▶ Task goal: The count of lines below that include the string "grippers" is the whole answer; write it alone.

▶ Data provided:
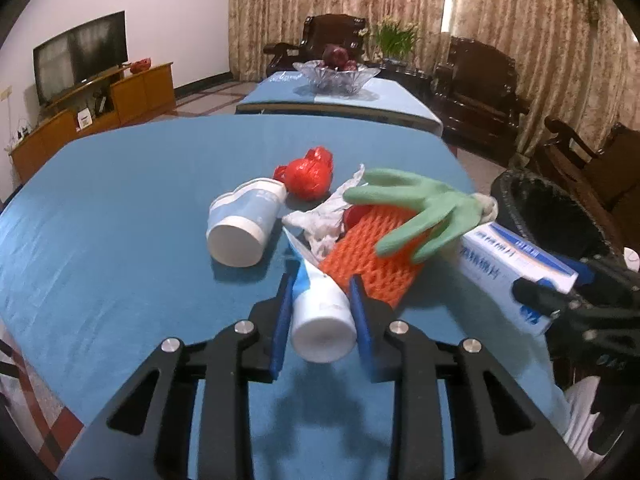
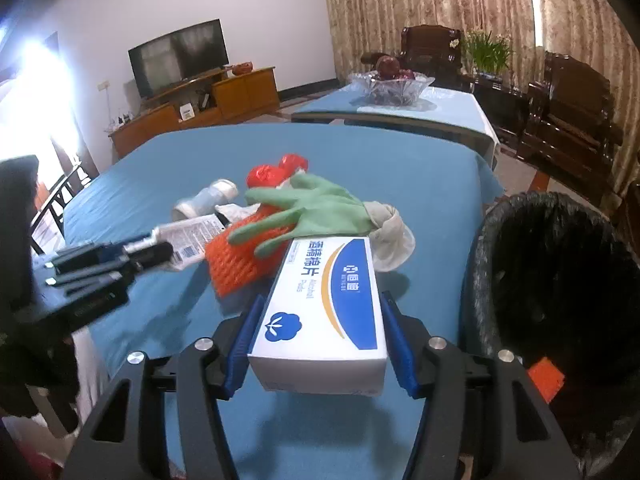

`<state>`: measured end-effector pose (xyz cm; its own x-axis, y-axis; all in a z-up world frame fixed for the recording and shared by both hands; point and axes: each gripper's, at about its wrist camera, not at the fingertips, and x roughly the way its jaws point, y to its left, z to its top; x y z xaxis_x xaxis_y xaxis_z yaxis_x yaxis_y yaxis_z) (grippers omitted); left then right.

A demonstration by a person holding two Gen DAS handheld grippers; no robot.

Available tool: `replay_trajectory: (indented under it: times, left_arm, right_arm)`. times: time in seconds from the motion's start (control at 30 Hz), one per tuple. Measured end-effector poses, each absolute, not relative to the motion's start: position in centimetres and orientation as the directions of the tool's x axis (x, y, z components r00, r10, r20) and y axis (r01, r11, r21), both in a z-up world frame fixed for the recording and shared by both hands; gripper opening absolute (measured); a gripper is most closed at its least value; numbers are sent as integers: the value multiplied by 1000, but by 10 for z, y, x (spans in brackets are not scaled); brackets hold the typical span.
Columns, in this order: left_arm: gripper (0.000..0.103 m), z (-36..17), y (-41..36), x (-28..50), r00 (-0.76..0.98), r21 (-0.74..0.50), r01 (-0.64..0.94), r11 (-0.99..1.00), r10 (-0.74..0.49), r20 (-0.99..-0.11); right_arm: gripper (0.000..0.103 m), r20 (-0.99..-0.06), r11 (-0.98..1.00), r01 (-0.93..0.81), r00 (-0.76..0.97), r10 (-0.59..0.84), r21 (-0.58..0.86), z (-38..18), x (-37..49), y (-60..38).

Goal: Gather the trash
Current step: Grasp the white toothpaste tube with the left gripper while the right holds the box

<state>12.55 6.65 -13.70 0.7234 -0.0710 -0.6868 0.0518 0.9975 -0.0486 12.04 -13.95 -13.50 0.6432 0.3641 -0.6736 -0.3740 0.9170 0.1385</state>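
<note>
My left gripper (image 1: 322, 308) is shut on a white and blue squeeze tube (image 1: 318, 312) and holds it just above the blue tablecloth (image 1: 120, 240). My right gripper (image 2: 320, 332) is shut on a white and blue alcohol pads box (image 2: 324, 304), also seen in the left wrist view (image 1: 516, 268). Between them lie an orange foam net (image 1: 372, 256), a green glove (image 1: 416, 208), crumpled tissue (image 1: 320, 220), a red plastic bag (image 1: 308, 174) and a tipped white bottle (image 1: 240, 228). A black-lined trash bin (image 2: 560, 280) stands right of the table.
A second blue table holds a glass fruit bowl (image 1: 336, 74). Dark wooden armchairs (image 1: 476, 92) line the curtained wall. A TV (image 1: 80, 56) sits on a wooden cabinet at the left. An orange scrap (image 2: 546, 376) lies inside the bin.
</note>
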Motion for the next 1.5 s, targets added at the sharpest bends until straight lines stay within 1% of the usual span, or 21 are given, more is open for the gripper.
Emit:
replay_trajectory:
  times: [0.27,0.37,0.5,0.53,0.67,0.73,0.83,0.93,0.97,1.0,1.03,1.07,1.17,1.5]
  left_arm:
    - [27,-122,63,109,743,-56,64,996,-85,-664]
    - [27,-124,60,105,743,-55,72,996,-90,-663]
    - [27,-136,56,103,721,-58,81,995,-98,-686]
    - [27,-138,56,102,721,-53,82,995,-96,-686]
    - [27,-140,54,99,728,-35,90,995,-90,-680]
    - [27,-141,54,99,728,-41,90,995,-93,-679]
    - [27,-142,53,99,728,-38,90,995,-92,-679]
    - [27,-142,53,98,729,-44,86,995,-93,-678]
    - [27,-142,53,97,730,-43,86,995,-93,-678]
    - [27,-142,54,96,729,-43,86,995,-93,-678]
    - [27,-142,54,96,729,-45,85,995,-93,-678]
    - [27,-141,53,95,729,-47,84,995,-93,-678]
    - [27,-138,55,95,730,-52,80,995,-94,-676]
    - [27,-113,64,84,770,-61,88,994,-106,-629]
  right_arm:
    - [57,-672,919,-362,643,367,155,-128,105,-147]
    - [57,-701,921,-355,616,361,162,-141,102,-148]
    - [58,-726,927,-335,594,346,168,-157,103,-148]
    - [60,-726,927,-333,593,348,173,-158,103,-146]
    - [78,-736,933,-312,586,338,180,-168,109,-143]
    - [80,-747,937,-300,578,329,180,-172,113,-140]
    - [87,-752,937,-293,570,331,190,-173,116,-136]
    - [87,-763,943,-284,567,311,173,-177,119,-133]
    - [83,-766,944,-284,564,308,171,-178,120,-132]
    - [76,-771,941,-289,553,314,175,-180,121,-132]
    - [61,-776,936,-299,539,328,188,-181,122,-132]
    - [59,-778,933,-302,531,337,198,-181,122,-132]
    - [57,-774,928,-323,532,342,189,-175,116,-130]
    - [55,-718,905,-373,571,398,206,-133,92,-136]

▶ Response to this task: 2